The residuals of both models show an extreme outlier in the residuals, which is distorting the results. I looked back and this extreme data point was not present in the original pipes_ts, but is created with the Box-Cox transformation. This should be corrected in any production model!
Nonetheless, as my model’s residuals do not show any significant autocorrelation in the residual ACF plot—and the automated model does—I accept my model for now.
##
## Ljung-Box test
##
## data: Residuals from ARIMA(5,1,2)(0,1,1)[24]

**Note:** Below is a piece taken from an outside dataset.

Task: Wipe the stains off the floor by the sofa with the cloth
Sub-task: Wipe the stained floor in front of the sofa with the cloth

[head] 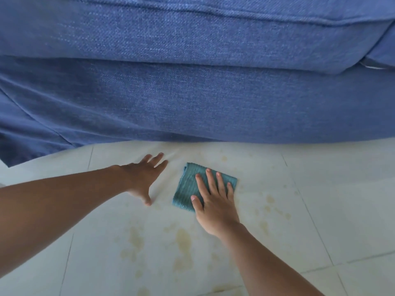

## Q* = 80.902, df = 40, p-value = 0.0001378
##
## Model df: 8. Total lags used: 48
Forecast for next 7 days:
For the boss:
## Time Series:
## Start = c(2001, 3)
## End = c(2008, 2)
## Frequency = 24
## [1] 34.1 35.2 31.9 29.9 22.8 38.8 30.4 36.2 29.7 35.4 33.6 42.7 29.9 40.4
## [15] 43.6 35.0 34.6 35.0 32.8 38.3 35.6 36.3 27.7 36.1 36.2 35.9 32.2 31.0
## [29] 23.5 37.1 30.9 35.9 29.4 35.5 33.7 42.3 30.0 40.4 43.5 35.0 34.6 35.0
## [43] 32.8 38.3 35.6 36.2 27.7 36.1 36.2 35.9 32.2 31.0 23.5 37.1 30.9 35.9
## [57] 29.4 35.5 33.7 42.3 30.0 40.4 43.5 35.0 34.5 35.0 32.8 38.3 35.6 36.2
## [71] 27.7 36.1 36.2 35.9 32.2 31.0 23.5 37.1 30.9 35.9 29.4 35.4 33.7 42.3
## [85] 30.0 40.3 43.5 34.9 34.5 34.9 32.7 38.3 35.5 36.2 27.7 36.1 36.2 35.9
## [99] 32.2 31.0 23.4 37.1 30.9 35.9 29.4 35.4 33.6 42.2 30.0 40.3 43.4 34.9
## [113] 34.5 34.9 32.7 38.2 35.5 36.2 27.7 36.0 36.2 35.8 32.2 31.0 23.4 37.0
## [127] 30.9 35.8 29.4 35.4 33.6 42.2 30.0 40.3 43.4 34.9 34.5 34.9 32.7 38.2
## [141] 35.5 36.2 27.7 36.0 36.1 35.8 32.2 31.0 23.4 37.0 30.9 35.8 29.4 35.4
## [155] 33.6 42.2 29.9 40.3 43.4 34.9 34.5 34.9 32.7 38.2 35.5 36.1 27.7 36.0
This model needs some work! Likely, the two pipes’ flow should be forecasted seperately, like I did in Part A above.